Hi All,
I'm trying to train GeneMark-ES for use it in a following analysis with Maker2. I'm using a sample of sequences and a gff of CDS obtained mapping some RNAseq data on these sequences with Trinity. I used Geneious to obtain the gff.
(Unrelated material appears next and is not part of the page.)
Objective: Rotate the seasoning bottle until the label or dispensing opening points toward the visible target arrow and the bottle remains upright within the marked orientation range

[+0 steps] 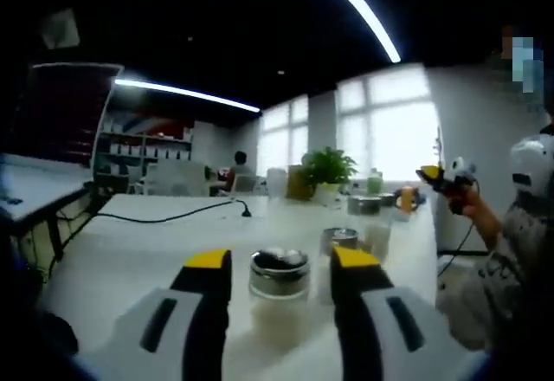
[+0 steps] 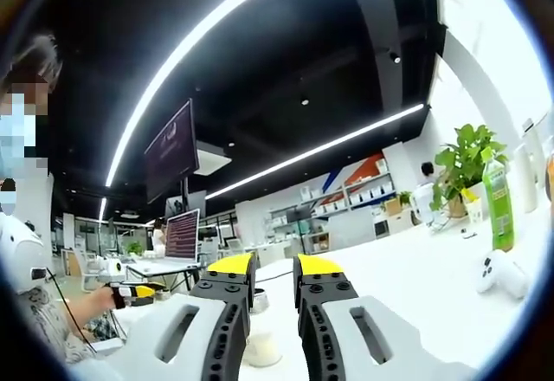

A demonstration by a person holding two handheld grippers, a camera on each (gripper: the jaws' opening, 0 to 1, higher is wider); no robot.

This is a portion of my gff:
gff-version 3
source-version geneious 10.2.3
FCD_0297 Geneious CDS 3874157 3874871 . - . Name=TRINITY_DN13090_c0_g1_i1
FCD_0297 Geneious CDS 3873567 3873636 . - . Name=TRINITY_DN13090_c0_g1_i1
FCD_0297 Geneious CDS 3873404 3873489 . - . Name=TRINITY_DN13090_c0_g1_i1
FCD_0297 Geneious CDS 440175 440212 . + . Name=TRINITY_DN16051_c0_g1_i1
FCD_0297 Geneious CDS 439015 439129 . + . Name=TRINITY_DN16051_c0_g1_i1
FCD_0297 Geneious CDS 438757 438864 . + . Name=TRINITY_DN16051_c0_g1_i1
FCD_0144 Geneious CDS 769114 769734 . - . Name=TRINITY_DN14911_c3_g2_i1
FCD_0144 Geneious CDS 768367 769024 . - . Name=TRINITY_DN14911_c3_g2_i1
FCD_0144 Geneious CDS 766199 766381 . - . Name=TRINITY_DN14911_c3_g2_i1
This is the command line I used for GeneMark-ES:
$ perl gmes_petap.pl --ES --training --evidence evidence.gff --sequence sequences.fasta
The process gave me hundreds of errors like these:
Data format error: dna.fa_1 Geneious CDS 946644 946847 . + . Name=TRINITY_DN17542_c0_g1_i1
gmhmme3 : warning, file /data/evidence_training.gff line ignored : dna.fa_1 Geneious CDS 946644 946847 . + . Name=TRINITY_DN17542_c0_g1_i1
Data format error: dna.fa_1 Geneious CDS 3185913 3185948 . - . Name=TRINITY_DN3711_c1_g1_i1
gmhmme3 : warning, file data/evidence_training.gff line ignored : dna.fa_1 Geneious CDS 3185913 3185948 . - . Name=TRINITY_DN3711_c1_g1_i1
Data format error: dna.fa_1 Geneious CDS 3185633 3185827 . - . Name=TRINITY_DN3711_c1_g1_i1
gmhmme3 : warning, file /data/evidence_training.gff line ignored : dna.fa_1 Geneious CDS 3185633 3185827 . - . Name=TRINITY_DN3711_c1_g1_i1
Anyway, the process finished and produced some output.
"data" folder:
dna.fna, evidence_training.gff, training.fna
"training" folder:
dna.fa_1, dna.fa_2
"run" folder:
ini.mod, ES_A.mod, ES_B.mod, ES_C.mod
My questions are:
1) Is it correct to use an evidence file in gff format or the program requires another format? Is there something wrong in my gff file that generate these errors?
2) Did the training finish without using my gff?
3) Which ".mod" file is supposed to be the input for Maker2?
Thank you in advance for any advice!